I traced it down (at least half the way) and it turns out, that sqlalchemy treats the followings queries differently.
Our (main) query looks like this:
query = (
sa.select(
MuscleAction.id.label("muscle_action_id"),
MuscleAction.walltime.label("muscle_action_walltime"),
MuscleAction.simtimes.label("muscle_action_simtimes"),
MuscleAction.sensor_readings.label("muscle_sensor_readings"),
MuscleAction.actuator_setpoints.label("muscle_actuator_setpoints"),
MuscleAction.rewards.label("muscle_action_rewards"),
MuscleAction.objective.label("muscle_action_objective"),
MuscleAction.done.label("muscle_action_done"),
Agent.id.label("agent_id"),
Agent.uid.label("agent_uid"),
Agent.name.label("agent_name"),
ExperimentRunPhase.id.label("experiment_run_phase_id"),
ExperimentRunPhase.uid.label("experiment_run_phase_uid"),
ExperimentRunPhase.configuration.label(
"experiment_run_phase_configuration"
),
ExperimentRunInstance.uid.label("experiment_run_instance_uid"),
ExperimentRun.id.label("experiment_run_id"),
ExperimentRun.uid.label("experiment_run_uid"),
Experiment.id.label("experiment_id"),
Experiment.name.label("experiment_name"),
)
.select_from(MuscleAction)
.join(Agent)
.join(ExperimentRunPhase)
.join(ExperimentRunInstance)
.join(ExperimentRun)
.join(Experiment)
.where(MuscleAction.actuator_setpoints != sa.JSON.NULL)
)
If I directly use that with the deserialisation option for dask from my original post, then the deserialisation works half-way, but is still broken (more from that later).
But there is the following problem, why i cannot use that query directly: We want to support sqlite3 and postgres. With sqlite this works, but the limiting of dask is faulty or at least not compatible with that query for postgres.

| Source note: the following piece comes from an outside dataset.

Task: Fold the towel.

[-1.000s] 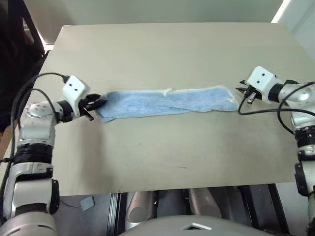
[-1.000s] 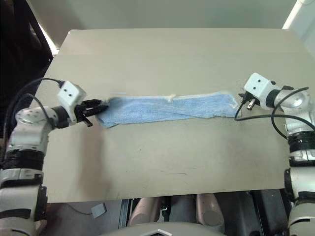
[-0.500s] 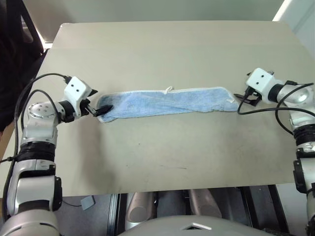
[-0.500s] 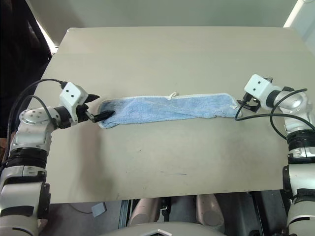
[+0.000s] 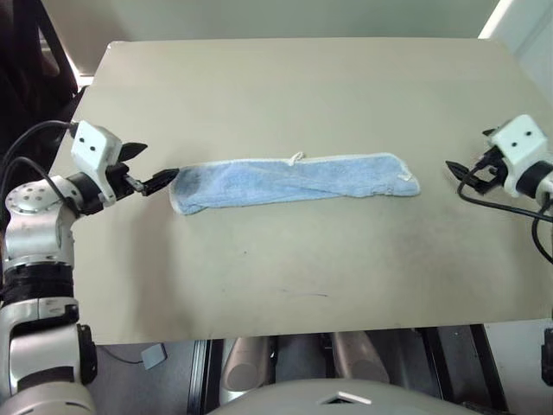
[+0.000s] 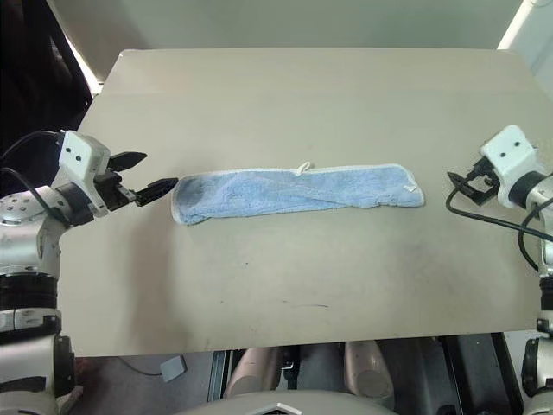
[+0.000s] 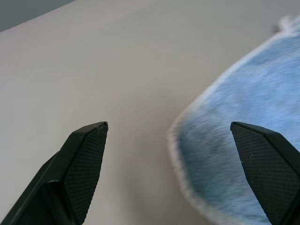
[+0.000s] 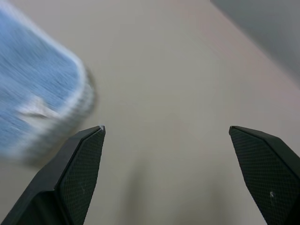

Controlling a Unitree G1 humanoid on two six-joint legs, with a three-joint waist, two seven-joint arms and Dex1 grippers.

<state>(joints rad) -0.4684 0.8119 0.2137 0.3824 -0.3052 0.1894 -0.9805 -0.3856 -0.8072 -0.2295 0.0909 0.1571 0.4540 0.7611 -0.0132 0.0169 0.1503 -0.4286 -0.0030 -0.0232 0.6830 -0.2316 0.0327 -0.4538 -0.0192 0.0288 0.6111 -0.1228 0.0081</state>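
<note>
The towel (image 5: pixel 294 180) is a light blue terry cloth with a pale hem and a small white tag loop. It lies flat as a long narrow strip across the middle of the tan table (image 5: pixel 285 95). My left gripper (image 5: pixel 157 164) hovers open just off the towel's left end, with nothing between its fingers. In the left wrist view that rounded towel end (image 7: pixel 243 159) lies ahead of the spread fingers (image 7: pixel 86 154). My right gripper (image 6: pixel 467 169) is open and a short way clear of the right end. The right wrist view catches that end (image 8: pixel 37 89) off to one side.
The table's front edge runs close below the towel strip, and bare tabletop stretches behind it. A small grey object (image 5: pixel 154 356) lies on the floor under the front left corner. Dark furniture (image 5: pixel 26 52) stands beyond the table's left edge.
Both grippers have opened, let go of the towel's ends and drawn back outward, the right one farther. The towel has settled flat on the table.
</note>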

Here is a postgres-mogrified (parameter bound) query:
SELECT muscle_actions.id AS muscle_action_id,
muscle_actions.walltime AS muscle_action_walltime,
muscle_actions.simtimes AS muscle_action_simtimes,
muscle_actions.sensor_readings AS muscle_sensor_readings,
muscle_actions.actuator_setpoints AS muscle_actuator_setpoints,
muscle_actions.rewards AS muscle_action_rewards,
muscle_actions.objective AS muscle_action_objective,
muscle_actions.done AS muscle_action_done,
agents.id AS agent_id,
agents.uid AS agent_uid,
agents.name AS agent_name,
experiment_run_phases.id AS experiment_run_phase_id,
experiment_run_phases.uid AS experiment_run_phase_uid,
experiment_run_phases.configuration AS experiment_run_phase_configuration,
experiment_run_instances.uid AS experiment_run_instance_uid,
experiment_runs.id AS experiment_run_id,
experiment_runs.uid AS experiment_run_uid,
experiments.id AS experiment_id,
experiments.name AS experiment_name
FROM muscle_actions
JOIN agents ON agents.id = muscle_actions.agent_id
JOIN experiment_run_phases ON experiment_run_phases.id = agents.experiment_run_phase_id
JOIN experiment_run_instances ON experiment_run_instances.id = experiment_run_phases.experiment_run_instance_id
JOIN experiment_runs ON experiment_runs.id = experiment_run_instances.experiment_run_id
JOIN experiments ON experiments.id = experiment_runs.experiment_id
WHERE muscle_actions.actuator_setpoints != -3627583194670394003
AND experiments.id IN ('99')
AND experiment_runs.uid IN ('Palaestrai pendulum env run sac kan')
AND experiment_run_instances.uid IN ('74cffac3-b43f-4403-8e22-bbcaeb8f74c7')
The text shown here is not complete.